** Task instructions **
Retype nothing except the lines below from the one with "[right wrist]" through the one with "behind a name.", exactly, with images left out.

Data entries
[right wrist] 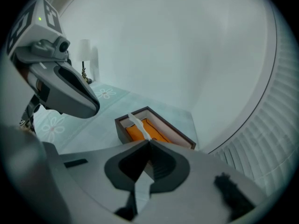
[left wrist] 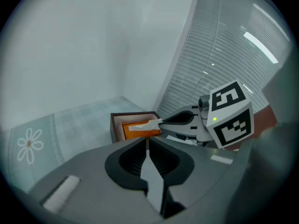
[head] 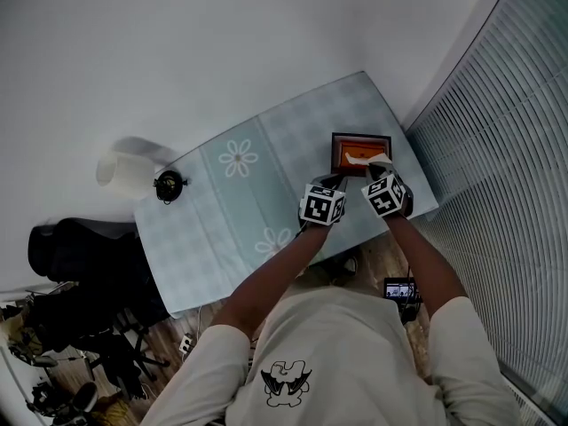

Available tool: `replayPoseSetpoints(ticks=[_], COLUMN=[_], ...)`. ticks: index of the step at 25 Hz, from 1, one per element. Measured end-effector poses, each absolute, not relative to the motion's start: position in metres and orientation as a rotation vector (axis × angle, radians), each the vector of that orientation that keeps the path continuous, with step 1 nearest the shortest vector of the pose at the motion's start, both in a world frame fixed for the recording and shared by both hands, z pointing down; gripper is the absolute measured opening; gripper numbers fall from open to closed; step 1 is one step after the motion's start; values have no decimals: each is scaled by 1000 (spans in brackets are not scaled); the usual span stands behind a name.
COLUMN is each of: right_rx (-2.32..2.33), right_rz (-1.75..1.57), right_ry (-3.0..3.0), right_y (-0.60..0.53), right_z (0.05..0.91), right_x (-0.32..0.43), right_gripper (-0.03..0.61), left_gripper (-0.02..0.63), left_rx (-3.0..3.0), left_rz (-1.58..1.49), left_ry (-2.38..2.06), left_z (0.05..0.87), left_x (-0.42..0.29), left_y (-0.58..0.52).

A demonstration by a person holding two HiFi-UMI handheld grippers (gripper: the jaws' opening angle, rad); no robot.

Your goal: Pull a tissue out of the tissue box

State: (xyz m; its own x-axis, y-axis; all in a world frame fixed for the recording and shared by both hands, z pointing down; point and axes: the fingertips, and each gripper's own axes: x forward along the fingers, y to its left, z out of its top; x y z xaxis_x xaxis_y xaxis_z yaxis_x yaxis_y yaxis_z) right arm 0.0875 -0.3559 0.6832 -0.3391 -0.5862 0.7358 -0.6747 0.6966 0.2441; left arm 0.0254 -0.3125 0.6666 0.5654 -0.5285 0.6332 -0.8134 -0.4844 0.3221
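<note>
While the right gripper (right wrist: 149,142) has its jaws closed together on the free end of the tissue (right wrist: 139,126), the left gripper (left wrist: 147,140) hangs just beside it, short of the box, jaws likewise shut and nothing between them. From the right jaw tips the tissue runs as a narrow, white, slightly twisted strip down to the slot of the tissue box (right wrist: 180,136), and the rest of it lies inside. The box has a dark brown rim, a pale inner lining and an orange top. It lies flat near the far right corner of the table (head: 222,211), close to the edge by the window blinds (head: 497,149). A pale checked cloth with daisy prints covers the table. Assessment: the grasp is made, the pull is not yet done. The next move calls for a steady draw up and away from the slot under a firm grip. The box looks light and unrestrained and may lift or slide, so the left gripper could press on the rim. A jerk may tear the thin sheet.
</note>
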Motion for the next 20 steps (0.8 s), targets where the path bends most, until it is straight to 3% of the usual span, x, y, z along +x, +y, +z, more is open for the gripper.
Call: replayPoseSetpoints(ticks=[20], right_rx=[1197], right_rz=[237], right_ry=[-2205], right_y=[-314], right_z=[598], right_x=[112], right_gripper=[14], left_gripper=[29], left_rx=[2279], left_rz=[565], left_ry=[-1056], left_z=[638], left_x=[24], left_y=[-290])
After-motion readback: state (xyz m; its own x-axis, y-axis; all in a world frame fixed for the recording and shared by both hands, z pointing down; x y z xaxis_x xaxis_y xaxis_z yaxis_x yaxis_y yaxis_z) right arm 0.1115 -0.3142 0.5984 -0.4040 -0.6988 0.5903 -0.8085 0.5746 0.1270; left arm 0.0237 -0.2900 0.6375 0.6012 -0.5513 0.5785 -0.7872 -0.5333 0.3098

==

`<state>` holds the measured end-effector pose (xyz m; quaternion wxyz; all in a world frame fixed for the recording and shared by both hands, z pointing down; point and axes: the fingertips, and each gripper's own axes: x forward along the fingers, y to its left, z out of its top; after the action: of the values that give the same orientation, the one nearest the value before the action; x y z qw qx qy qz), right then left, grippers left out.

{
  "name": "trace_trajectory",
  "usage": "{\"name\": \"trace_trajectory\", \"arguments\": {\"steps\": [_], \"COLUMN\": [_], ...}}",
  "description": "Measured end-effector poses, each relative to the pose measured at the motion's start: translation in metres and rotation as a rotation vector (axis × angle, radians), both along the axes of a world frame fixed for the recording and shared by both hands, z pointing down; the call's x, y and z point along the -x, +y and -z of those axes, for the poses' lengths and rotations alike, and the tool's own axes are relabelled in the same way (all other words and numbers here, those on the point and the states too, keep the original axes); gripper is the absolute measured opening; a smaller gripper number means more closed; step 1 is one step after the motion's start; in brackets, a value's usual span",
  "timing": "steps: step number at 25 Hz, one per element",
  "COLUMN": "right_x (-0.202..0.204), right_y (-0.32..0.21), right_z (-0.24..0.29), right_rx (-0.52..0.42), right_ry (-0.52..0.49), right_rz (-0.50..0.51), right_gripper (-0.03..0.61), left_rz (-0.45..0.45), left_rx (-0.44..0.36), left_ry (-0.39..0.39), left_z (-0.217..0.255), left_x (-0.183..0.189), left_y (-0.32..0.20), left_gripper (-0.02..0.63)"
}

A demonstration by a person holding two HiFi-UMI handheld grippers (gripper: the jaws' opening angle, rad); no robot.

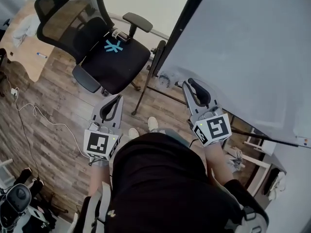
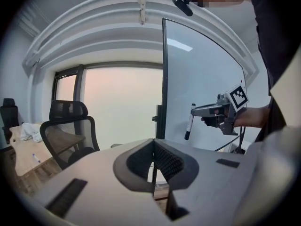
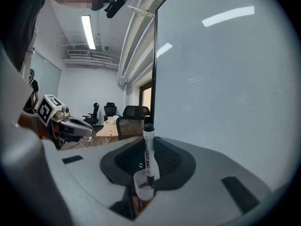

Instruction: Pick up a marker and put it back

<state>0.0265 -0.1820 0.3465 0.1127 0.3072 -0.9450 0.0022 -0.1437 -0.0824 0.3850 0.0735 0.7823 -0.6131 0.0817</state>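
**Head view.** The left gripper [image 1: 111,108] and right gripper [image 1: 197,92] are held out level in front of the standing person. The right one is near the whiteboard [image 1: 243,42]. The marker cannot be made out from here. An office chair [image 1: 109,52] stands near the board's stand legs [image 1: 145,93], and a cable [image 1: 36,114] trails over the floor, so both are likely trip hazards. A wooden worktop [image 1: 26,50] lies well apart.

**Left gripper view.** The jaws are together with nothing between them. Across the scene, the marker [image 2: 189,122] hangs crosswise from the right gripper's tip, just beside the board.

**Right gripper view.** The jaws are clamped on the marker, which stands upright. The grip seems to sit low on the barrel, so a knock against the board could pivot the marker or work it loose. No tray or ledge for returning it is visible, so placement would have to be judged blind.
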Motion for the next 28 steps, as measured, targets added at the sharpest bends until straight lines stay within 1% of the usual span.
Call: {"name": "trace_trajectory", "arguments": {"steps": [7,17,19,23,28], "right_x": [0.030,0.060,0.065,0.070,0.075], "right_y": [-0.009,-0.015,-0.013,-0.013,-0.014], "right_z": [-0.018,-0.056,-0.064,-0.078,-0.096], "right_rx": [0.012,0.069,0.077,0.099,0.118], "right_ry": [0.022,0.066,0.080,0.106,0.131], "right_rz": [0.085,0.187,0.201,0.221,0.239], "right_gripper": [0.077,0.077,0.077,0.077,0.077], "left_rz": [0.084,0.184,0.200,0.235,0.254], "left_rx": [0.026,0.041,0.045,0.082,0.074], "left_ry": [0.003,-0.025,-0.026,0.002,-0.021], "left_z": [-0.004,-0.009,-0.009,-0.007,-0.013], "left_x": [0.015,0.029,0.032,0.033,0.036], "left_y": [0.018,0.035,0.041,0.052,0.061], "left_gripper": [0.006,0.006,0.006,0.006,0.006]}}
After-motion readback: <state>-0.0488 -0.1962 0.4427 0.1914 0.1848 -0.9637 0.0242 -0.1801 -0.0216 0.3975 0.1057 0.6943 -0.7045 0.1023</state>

** Answer to the exercise **
[right wrist] 
[left wrist] 
[head] 

Available tool: `replayPoseSetpoints(ticks=[_], COLUMN=[_], ...)`. ticks: index of the step at 25 Hz, from 1, one per element. Measured end-effector poses, each absolute, not relative to the motion's start: position in metres and orientation as a rotation vector (axis × angle, radians), each the vector of that orientation that keeps the path continuous, with step 1 nearest the shortest vector of the pose at the motion's start, both in a world frame fixed for the recording and shared by both hands, z pointing down; gripper is the absolute measured opening; gripper numbers fall from open to closed; step 1 is one step after the motion's start; values have no decimals: each is scaled by 1000 (spans in brackets are not scaled); the usual span stands behind a name.

With the answer given, the exercise is closed.